In September 1935, $5 billion in Federal funds was allocated to President Roosevelt's New Deal Works Progress Administration, an emergency relief program based on the notion that the unemployed might feel less hopeless if they received relief not as charity but as a salary for work done within their own occupations. With less than one percent of that allocation, the Federal arts projects created programs in theater, art, music and writing, in which some 40,000 professionals in their fields were employed by the end of the year. ''They didn't ask whether you painted this way or that,'' Bernarda Bryson-Shahn, who participated in the Federal Art Project with her husband, the late Ben Shahn, recalls in ''The New Deal for Artists.'' ''They asked whether you needed help.''
''The artists were not paid a lot, but they were not unemployed,'' Mr.
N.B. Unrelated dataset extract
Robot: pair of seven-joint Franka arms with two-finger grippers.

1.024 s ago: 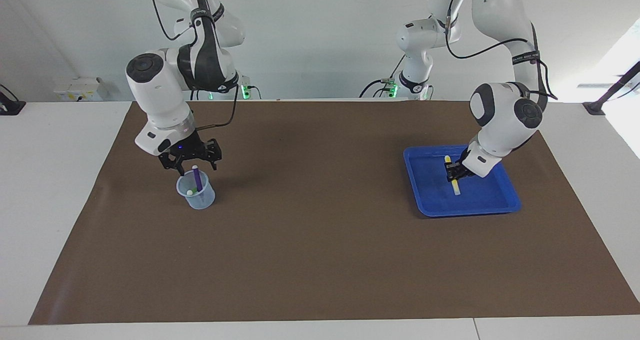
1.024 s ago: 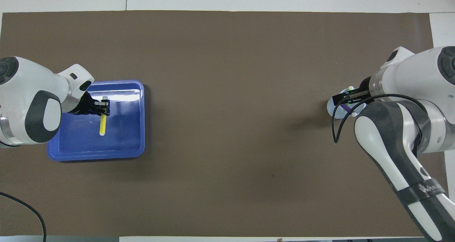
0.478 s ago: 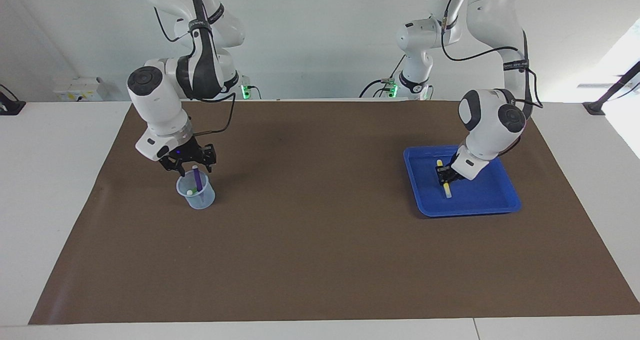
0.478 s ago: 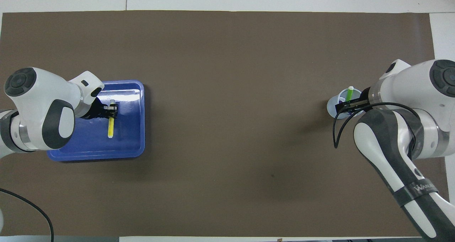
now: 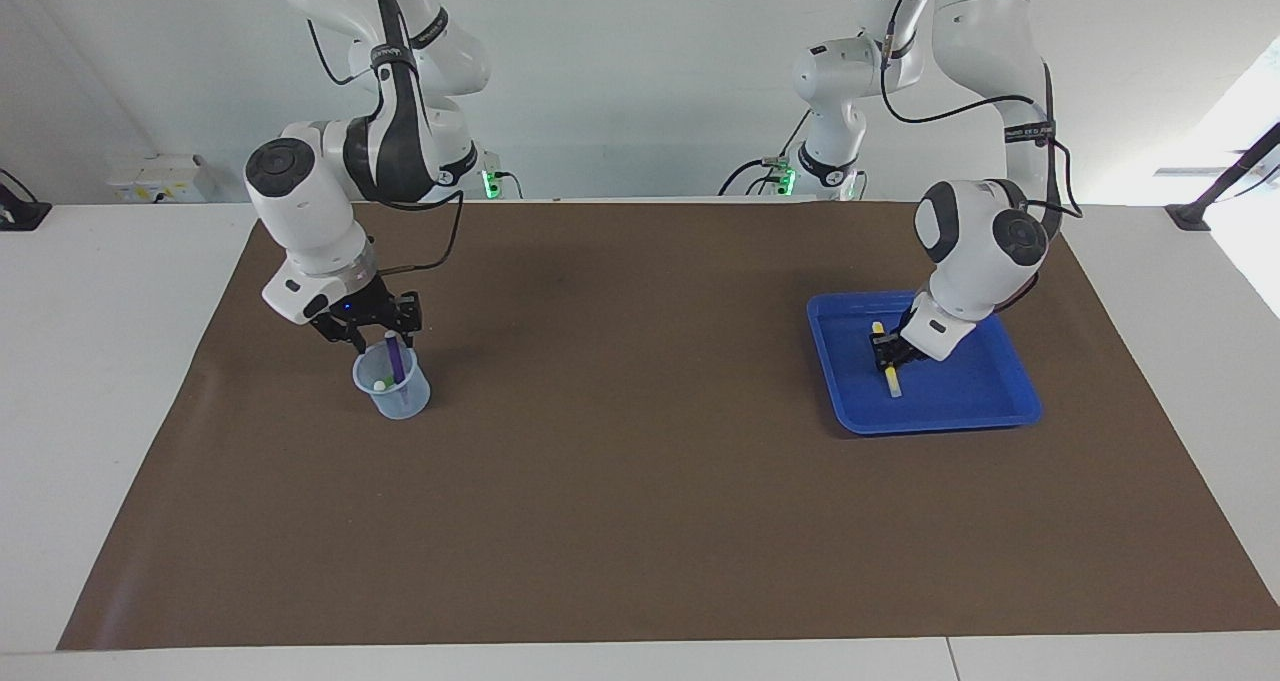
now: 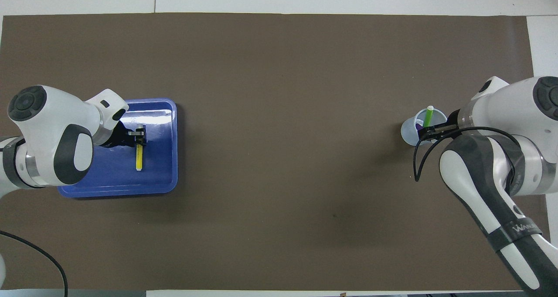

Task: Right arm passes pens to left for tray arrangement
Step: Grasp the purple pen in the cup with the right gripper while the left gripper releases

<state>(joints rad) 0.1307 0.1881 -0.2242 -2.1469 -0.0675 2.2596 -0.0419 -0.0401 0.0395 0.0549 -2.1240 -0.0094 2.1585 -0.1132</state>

Schulz-Keil said. ''That $23.86! The first thing they remember today is that magical figure!'' They earned it in a wide variety of ways, most of them documented in the film's panoramic overview of the creation, administering and dissolution of the programs. Actors took to the fields in truck theater marionette plays or presented ''living newspapers'' in urban theaters for 25 cents a ticket. Artists produced 2,566 murals - many of them still to be seen in post offices across the country, 17,750 municipal sculptures, 110,000 paintings and over a quarter of a million graphic designs including postage stamps. Photographers documented rural poverty for the Farm Security Administration. (''We hoped that time would never be repeated,'' the late Rexford Guy Tugwell, one of the original members of President Roosevelt's Brain Trust, remarks in the film. ''So a record seemed important.'')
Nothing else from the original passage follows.